Variable conductivity

　　Semiconductors in their natural state are poor conductors because a current requires the flow of electrons, and semiconductors have their valence bands filled. There are several developed techniques that allows semiconducting materials to behave like conducting materials, such as doping or gating. These modifications have two outcomes: n-type and p-type. These refer to the excess or shortage of electrons, respectively. An unbalanced number of electrons would cause a current to flow through the material.[1]

　　Heterojunctions

　　Heterojunctions occur when two differently doped semiconducting materials are joined together. For example, a configuration could consist of p-doped and n-dopedgermanium. This results in an exchange of electrons and holes between the differently doped semiconducting materials. The n-doped germanium would have an excess of electrons, and the p-doped germanium would have an excess of holes. The transfer occurs until equilibrium is reached by a process called recombination, which causes the migrating electrons from the n-type to come in contact with the migrating holes from the p-type. A product of this process is charged ions, which result in an electric field.

　　Excited Electrons

　　A difference in electric potential on a semiconducting material would cause it to leave thermal equilibrium and create a non-equilibrium situation. This introduces electrons and holes to the system, which interact via a process called ambipolar diffusion. Whenever thermal equilibrium is disturbed in a semiconducting material, the amount of holes and electrons changes.
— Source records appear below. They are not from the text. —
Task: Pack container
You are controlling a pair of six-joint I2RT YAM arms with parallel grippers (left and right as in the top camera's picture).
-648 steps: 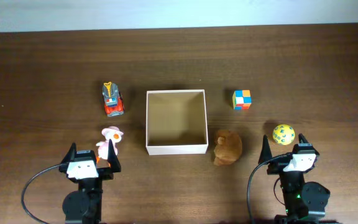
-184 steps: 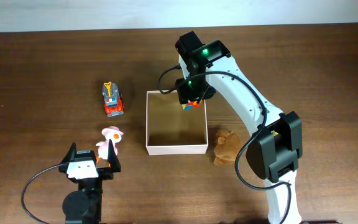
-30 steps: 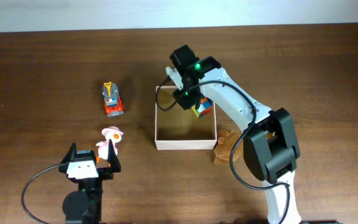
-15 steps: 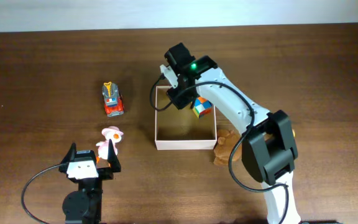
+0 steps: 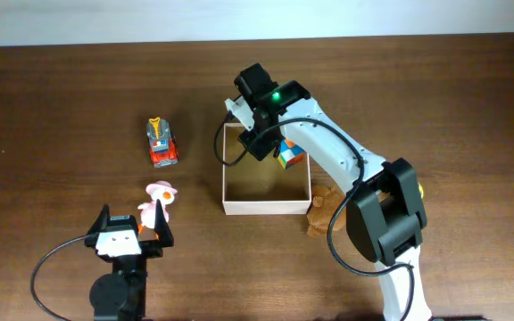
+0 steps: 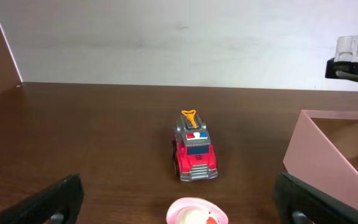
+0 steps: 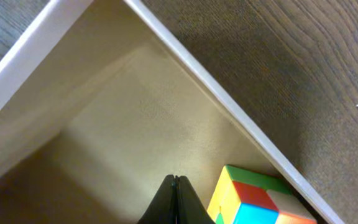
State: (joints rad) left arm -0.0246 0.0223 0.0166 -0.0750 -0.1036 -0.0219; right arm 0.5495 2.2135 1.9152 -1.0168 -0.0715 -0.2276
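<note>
Cardboard, thin and tan inside with white walls: the container (image 5: 266,207) sits open-topped near the middle of the wooden table (image 5: 61,89). It lies between the red fire truck (image 5: 161,143) on one side and the brown plush toy (image 5: 327,212), which lies just beside its near right corner. A multicoloured cube (image 5: 290,156) lies inside it, tucked against the far right wall.

The right gripper (image 7: 176,190) hangs over the box's interior just beside the cube, its fingers pressed flat together and holding nothing. From the wrist view it is hard to say whether the tips touch the floor of the box. The left gripper (image 5: 134,230) rests at the near edge of the table with its fingers spread wide and empty, and a small pink-hatted duck figure (image 5: 158,203) stands just in front of it.

The box looks very light and likely slides on the smooth wood at a slight nudge, so any toy lowered against a wall could push it askew. Its walls probably flex in the middle of each side and stay stiffest at the corners. If it needs steadying or moving, a pinch over the rim close to a corner seems safest, with gentle pressure so the thin wall does not crease.
</note>
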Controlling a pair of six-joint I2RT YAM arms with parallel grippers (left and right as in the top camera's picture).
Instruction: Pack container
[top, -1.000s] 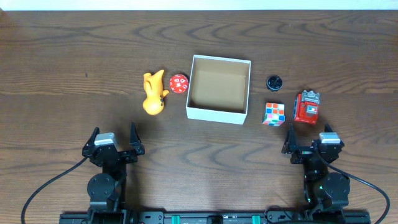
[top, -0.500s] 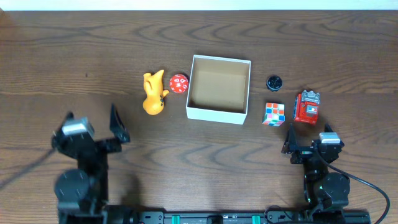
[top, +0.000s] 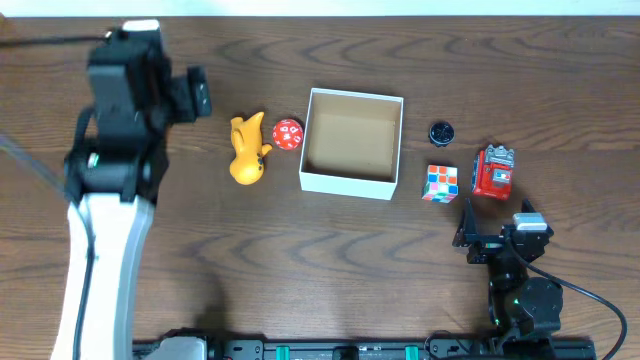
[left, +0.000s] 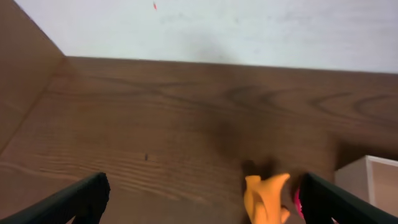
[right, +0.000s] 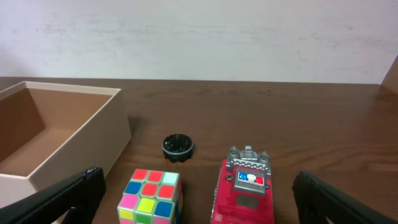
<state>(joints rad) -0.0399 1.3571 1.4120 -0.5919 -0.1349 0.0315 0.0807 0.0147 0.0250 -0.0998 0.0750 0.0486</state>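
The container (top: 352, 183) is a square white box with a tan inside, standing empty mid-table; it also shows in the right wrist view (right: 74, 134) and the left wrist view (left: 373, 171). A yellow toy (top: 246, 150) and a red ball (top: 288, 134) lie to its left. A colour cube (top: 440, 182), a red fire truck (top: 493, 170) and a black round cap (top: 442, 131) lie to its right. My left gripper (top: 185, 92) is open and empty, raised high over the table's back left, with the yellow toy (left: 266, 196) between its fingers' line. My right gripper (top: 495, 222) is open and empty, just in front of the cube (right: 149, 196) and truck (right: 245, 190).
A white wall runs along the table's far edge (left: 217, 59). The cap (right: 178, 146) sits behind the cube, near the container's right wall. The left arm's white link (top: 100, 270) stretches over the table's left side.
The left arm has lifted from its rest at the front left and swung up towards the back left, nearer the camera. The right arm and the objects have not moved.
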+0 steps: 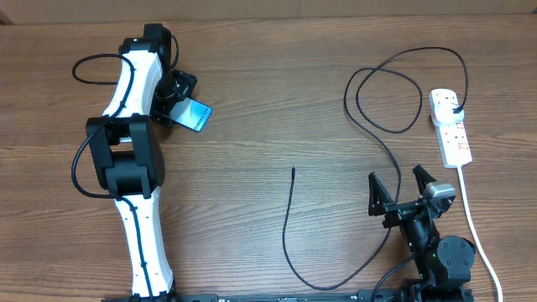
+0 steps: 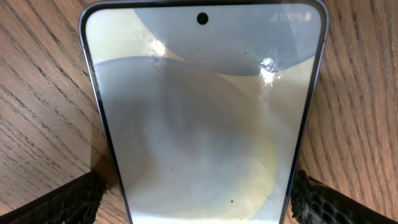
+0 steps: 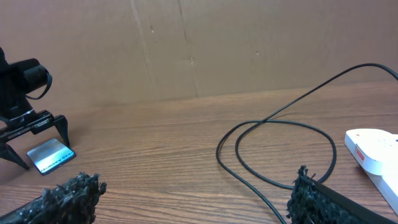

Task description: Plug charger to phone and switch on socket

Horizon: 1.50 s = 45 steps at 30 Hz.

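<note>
The phone lies face up on the table at the upper left and fills the left wrist view. My left gripper is open, one finger on each side of the phone's near end. The charger cable loops across the right half of the table. Its connector tip lies free mid-table, and its black plug sits in the white socket strip. My right gripper is open and empty, just left of the cable and socket.
The socket's thick white cord runs down the right side past my right arm. A cardboard wall stands behind the table. The right wrist view also shows the left gripper over the phone.
</note>
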### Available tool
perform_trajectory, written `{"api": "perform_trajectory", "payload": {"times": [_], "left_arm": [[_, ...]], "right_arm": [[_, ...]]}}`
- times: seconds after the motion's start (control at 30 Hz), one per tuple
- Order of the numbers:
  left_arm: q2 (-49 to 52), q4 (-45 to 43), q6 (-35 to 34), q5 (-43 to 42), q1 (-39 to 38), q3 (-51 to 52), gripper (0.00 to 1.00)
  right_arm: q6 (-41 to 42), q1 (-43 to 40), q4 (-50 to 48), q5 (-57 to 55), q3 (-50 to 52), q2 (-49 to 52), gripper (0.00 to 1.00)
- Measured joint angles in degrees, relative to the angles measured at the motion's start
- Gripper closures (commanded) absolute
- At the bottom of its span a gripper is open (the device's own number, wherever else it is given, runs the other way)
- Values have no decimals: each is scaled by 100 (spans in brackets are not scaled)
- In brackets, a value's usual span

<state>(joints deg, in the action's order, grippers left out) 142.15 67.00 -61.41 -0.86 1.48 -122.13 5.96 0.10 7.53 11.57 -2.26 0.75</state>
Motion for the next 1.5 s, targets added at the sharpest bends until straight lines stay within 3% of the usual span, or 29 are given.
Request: {"api": "perform_trajectory", "payload": {"times": [0.17,1.5], "left_arm": [[0,0,0,0,0,0,3],[0,125,-92,-107,0,-7,0]], "right_arm": [[0,0,4,0,0,0,0],[0,0,2,0,0,0,0]]}}
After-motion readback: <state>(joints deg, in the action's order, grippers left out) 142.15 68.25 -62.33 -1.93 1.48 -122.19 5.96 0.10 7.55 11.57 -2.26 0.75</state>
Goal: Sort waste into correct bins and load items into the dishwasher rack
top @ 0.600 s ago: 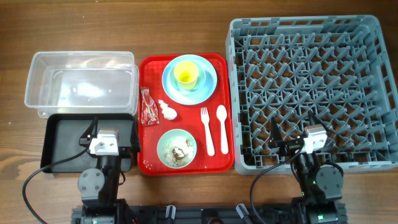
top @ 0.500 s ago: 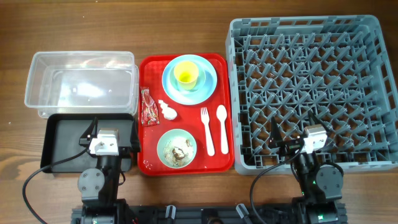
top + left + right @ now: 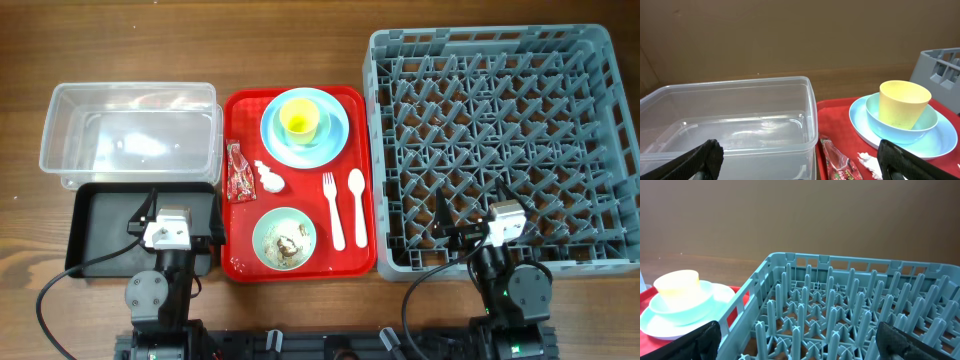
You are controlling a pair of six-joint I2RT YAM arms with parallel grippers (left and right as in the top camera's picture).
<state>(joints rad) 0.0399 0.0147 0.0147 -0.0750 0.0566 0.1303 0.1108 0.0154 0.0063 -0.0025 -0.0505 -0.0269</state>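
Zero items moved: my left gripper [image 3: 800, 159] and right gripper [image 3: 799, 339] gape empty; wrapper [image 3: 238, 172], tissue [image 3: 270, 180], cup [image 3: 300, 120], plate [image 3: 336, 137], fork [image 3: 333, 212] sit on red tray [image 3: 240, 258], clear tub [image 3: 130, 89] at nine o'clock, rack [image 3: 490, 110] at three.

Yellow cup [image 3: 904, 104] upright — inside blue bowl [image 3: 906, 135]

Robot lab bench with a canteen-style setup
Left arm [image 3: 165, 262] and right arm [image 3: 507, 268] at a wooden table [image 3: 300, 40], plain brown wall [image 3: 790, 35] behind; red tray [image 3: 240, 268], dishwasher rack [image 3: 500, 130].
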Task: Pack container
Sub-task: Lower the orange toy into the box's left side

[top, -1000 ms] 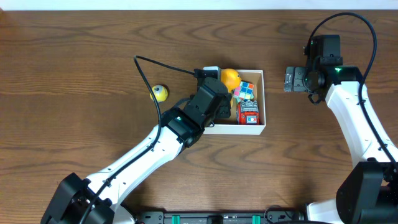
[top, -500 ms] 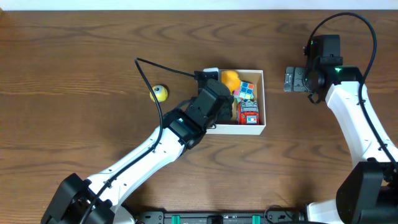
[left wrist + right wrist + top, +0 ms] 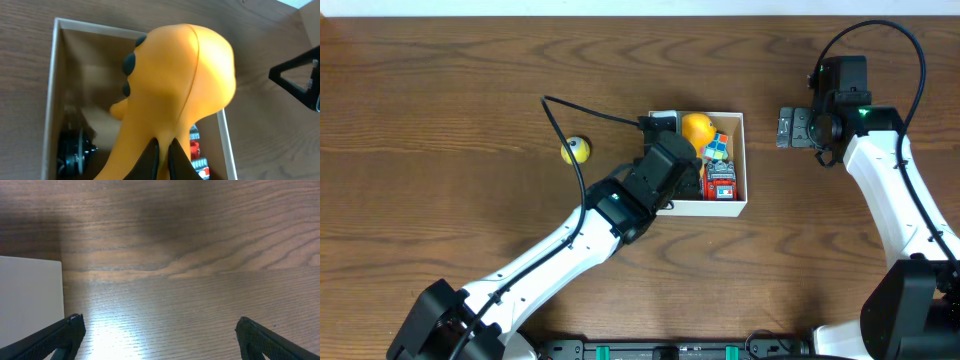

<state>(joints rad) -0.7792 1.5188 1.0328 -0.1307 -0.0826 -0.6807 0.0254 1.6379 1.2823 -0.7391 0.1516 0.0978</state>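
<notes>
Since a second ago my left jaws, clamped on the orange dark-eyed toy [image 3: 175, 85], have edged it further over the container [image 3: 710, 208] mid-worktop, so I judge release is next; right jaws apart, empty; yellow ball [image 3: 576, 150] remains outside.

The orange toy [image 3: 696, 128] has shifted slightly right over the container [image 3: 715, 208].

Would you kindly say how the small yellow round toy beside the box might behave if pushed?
The yellow toy looks round, so it would probably roll across the smooth table. Small, so likely light and easily knocked away.
</notes>
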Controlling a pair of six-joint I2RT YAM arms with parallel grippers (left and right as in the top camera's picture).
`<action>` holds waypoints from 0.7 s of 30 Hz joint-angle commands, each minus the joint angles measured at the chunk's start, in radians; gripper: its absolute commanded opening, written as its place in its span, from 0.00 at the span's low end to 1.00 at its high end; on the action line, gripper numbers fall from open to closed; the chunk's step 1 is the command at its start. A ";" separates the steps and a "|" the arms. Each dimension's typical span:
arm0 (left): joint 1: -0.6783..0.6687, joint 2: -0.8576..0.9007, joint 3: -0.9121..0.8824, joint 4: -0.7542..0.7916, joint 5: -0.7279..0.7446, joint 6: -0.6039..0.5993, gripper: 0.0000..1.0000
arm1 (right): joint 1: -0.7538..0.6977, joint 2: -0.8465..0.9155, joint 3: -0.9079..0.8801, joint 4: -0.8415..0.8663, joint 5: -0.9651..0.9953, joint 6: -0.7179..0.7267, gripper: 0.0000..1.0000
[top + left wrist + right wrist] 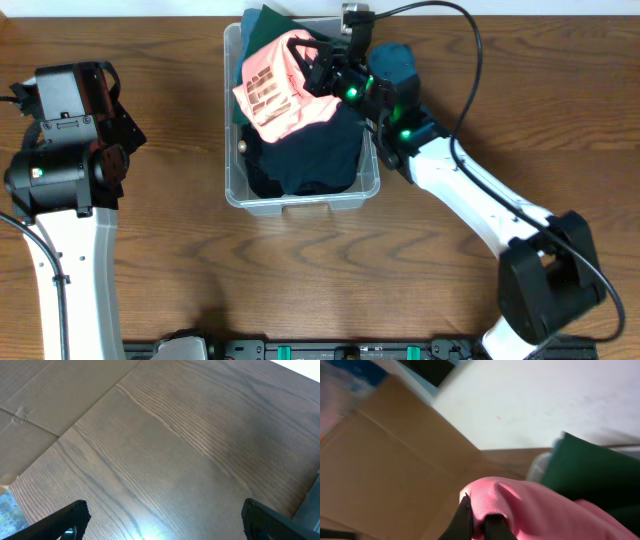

Such disruptions can occur as a result of a temperature difference or photons, which can enter the system and create electrons and holes. The process that creates and annihilates electrons and holes are called generation and recombination.

　　Light emission

　　In certain semiconductors, excited electrons can relax by emitting light instead of producing heat. These semiconductors are used in the construction of light emitting diodes and fluorescent quantum dots.

　　Thermal energy conversion

　　Semiconductors have large thermoelectric power factors making them useful in thermoelectric generators, as well as high thermoelectric figures of merit making them useful in thermoelectric coolers.